En 2009-2010 il suivra la seconde année du Cursus en Composition et Informatique Musicale de l'IRCAM.

David Pasquier
co-création lumière
David Pasquier a débuté en 1994 à la Comédie de Caen, puis a suivi une formation au CFPTS à Bagnolet. Après avoir travailler dans différents lieux parisiens, il a participé à de nombreuses créations et tourné avec Eric Lacascade (Ivanov, La Mouette, Platonov, Les Barbare) qui l’ont amené à travailler à Avignon (Cour d’honneur), Athènes (théâtre antique….)
Parallèlement, depuis 5 ans, il est de toutes les créations de Didier Bezace au CDN d’Aubervilliers (Le Square, May, Maman Bohème, Elle est là, Conversations avec ma mère….)
Il conçoit des éclairages en France et en Italie, actuellement il travaille avec Didier Bezace (Conversations avec ma mère) et Anouk Grinberg (Rosa la vie)
Smart - trilogie pasolinienne est sa première création lumière dans l'univers de la danse.

Hervé Gajean
co-création lumière
Parallèlement à plusieurs formations au CFPTS, Hervé Gajean a participé à la création lumières de nombreuses pièces de théâtre. Il a travaillé notamment pour des pièces mises en scène par Régis Hébette, Anne Théron, Benjamin Kauffmann, Jean-Pierre Vincent.
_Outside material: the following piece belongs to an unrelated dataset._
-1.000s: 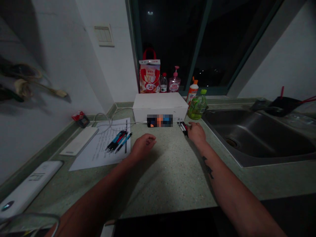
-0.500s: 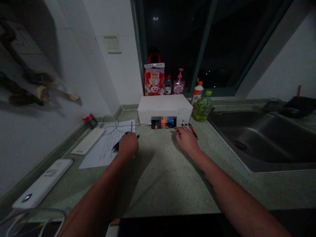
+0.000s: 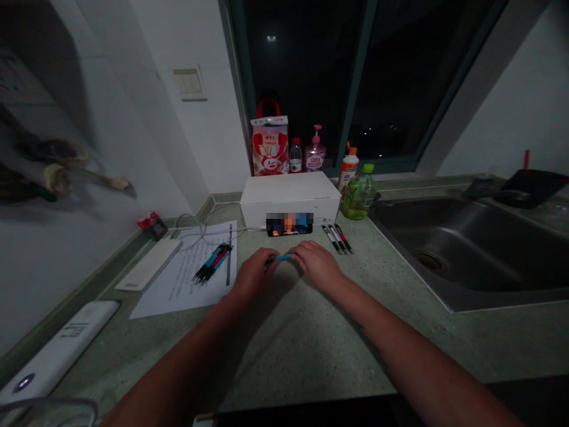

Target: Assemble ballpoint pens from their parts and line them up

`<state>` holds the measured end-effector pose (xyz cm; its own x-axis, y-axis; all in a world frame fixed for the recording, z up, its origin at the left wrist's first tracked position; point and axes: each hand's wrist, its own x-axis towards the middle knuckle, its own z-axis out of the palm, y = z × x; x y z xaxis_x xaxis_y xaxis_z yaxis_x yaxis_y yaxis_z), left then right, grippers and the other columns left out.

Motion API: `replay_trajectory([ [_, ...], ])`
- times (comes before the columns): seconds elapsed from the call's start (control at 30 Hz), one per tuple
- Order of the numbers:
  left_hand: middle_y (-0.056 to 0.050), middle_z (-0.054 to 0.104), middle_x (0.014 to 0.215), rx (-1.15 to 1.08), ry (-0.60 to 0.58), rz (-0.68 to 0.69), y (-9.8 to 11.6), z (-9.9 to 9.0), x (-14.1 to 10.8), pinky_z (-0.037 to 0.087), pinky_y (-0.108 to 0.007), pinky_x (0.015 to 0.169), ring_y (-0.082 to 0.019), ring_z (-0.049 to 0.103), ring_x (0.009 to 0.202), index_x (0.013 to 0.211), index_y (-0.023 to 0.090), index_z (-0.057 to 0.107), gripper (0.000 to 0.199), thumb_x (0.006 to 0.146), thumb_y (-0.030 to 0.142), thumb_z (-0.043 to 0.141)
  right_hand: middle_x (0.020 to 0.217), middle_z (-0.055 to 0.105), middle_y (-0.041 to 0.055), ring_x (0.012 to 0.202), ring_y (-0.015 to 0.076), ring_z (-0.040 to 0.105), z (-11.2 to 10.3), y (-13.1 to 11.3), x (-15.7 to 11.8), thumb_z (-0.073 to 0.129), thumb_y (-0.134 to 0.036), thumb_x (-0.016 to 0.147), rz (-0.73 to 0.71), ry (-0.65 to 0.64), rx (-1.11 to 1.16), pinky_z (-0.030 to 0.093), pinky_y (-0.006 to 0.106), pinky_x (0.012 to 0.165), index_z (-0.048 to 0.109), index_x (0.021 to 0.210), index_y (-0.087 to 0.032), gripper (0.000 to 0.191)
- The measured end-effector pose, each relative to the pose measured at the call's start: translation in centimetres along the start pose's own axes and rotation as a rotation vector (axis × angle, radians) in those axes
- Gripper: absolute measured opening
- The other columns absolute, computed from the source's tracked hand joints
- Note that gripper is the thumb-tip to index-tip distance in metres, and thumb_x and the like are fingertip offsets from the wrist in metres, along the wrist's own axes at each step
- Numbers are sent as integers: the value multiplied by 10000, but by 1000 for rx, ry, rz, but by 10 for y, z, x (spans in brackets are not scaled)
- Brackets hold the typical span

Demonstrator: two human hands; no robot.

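A blue pen (image 3: 283,257) spans the gap between my two hands, in front of the phone. My left hand (image 3: 255,273) is closed on its dark end, and the fingertips of my right hand (image 3: 317,264) pinch the other end. Several blue, red and black pens (image 3: 212,264) lie in a bundle on the printed sheet (image 3: 171,290) at the left. Three more pens (image 3: 338,239), two pale and one red, rest side by side on the counter beyond my right hand. A phone (image 3: 290,225) leans sideways against the white box (image 3: 288,190).
A steel sink (image 3: 480,249) is set into the counter at the right. Bottles, including a green one (image 3: 359,193), stand around the box. A white power strip (image 3: 62,350), a flat white case (image 3: 149,265) and a cable (image 3: 204,222) lie at the left.
My left hand has left the pen bundle and moved right with a blue pen. My right hand has come left from beside the three pens and now grips that pen too.
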<state>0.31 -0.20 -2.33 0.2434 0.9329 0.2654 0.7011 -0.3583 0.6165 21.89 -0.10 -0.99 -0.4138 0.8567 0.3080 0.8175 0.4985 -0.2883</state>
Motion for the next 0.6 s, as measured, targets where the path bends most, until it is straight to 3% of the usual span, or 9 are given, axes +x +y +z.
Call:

Il travaille également régulièrement en tant que régisseur lumière pour différents lieux : La Ferme du Buisson, la Maison de la Culture de Champigny s/Marne, le théâtre Paris-Villette, le Théâtre de la Commune... Depuis janvier 2009, il est co-régisseur général du Théâtre Permanent de Gwenaël Morin en résidence aux Laboratoires d'Aubervilliers.

Mélanie Loirat
création costumes
Mélanie Loirat est née en 1978 en région parisienne. Après une Licence d’Arts Plastiques à l’Université Paris 1, elle entreprend une formation de Styliste Modéliste, au cours de laquelle elle explore le vêtement, sa fonction et son rapport au corps et à l’espace. Lauréate du concours Mode Exp’éditions et diplômée de l’Atelier Chardon Savard en juin 2003, elle est soutenue par les professionnels pour développer sa ligne de vêtements modulables.
Parallèlement à son parcours dans la mode, elle collabore avec différentes compagnies de théâtre et de danse contemporaine pour créer des costumes de scène.

Olivier Marboeuf
voix off
Né en 1971, Olivier Marboeuf entreprend d’abord une carrière sportive pour finalement étudier la biologie et les mathématiques. C’est pourtant en tant que plasticien, auteur et éditeur autodidacte qu’il se fait connaître au début des années 1990 en créant les éditions AMOK. Dès lors, son travail se développera sous le double signe de ses préoccupations sociales, d’une part, et d’une recherche plastique basée sur la relation du texte et de l’image, d’autre part. Son travail d’image est publié depuis près d’une quinzaine d’années en presse et en édition. Il développe également des collaborations avec le spectacle vivant (son, dispositif scénique et graphisme). Il est actuellement directeur artistique de l’espace Khiasma (Les Lilas), commissaire indépendant et directeur de recherche à l’Ecole Nationale Supérieur des Beaux Arts de Nancy.